# Trouble Kindle PC



## IloveKindleAV (Nov 1, 2012)

Hello Everyone!

I tried to click on my PC computer as Kindle PC few times this morning and it looks like not work. I noticed that it won't open. Should I uninstall or not?

Thank you!  

Capricia


----------



## cinisajoy (Mar 10, 2013)

Hi.  How did you click on it? 
What operating system on your PC? 
Did you try right clicking and then clicking open?


----------



## IloveKindleAV (Nov 1, 2012)

cinisajoy said:


> Hi.
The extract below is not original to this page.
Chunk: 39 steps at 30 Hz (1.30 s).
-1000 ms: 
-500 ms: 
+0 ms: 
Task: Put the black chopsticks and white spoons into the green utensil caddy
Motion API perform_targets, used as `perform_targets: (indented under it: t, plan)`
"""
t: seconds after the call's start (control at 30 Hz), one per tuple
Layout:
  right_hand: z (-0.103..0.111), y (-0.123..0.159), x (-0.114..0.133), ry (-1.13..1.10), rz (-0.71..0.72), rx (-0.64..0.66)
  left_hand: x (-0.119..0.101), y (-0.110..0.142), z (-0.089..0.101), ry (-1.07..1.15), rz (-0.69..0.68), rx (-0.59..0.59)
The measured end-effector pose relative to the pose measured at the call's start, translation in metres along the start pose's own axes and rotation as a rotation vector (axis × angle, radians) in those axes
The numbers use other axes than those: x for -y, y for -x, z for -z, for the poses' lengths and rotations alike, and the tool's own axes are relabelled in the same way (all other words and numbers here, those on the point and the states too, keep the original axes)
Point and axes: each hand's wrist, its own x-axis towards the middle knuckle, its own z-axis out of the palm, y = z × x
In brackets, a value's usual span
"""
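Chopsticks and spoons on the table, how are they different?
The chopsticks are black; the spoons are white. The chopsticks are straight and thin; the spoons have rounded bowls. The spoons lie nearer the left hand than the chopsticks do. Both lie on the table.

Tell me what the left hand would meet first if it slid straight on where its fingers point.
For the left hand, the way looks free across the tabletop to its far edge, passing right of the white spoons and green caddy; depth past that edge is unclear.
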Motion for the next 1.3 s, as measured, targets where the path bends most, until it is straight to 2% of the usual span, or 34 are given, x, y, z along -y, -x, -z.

How did you click on it?
> What operating system on your PC?
> Did you try right clicking and then clicking open?


Hi Cinisajoy,

I did tried double clicked "Kindle For PC" but it won't open. 
I am using Windows Home Premium 7 as PC
No, I didn't try to click right and click open.


----------



## cinisajoy (Mar 10, 2013)

IloveKindleAV said:


> Hi Cinisajoy,
> 
> I did tried double clicked "Kindle For PC" but it won't open.
> I am using Windows Home Premium 7 as PC
> No, I didn't try to click right and click open.


Ok from the desktop icon or from the start menu?
Try right clicking and going from the start menu, all programs, then the Kindle app.
Also try rebooting your computer.

If all those fail, then install and reinstall.


----------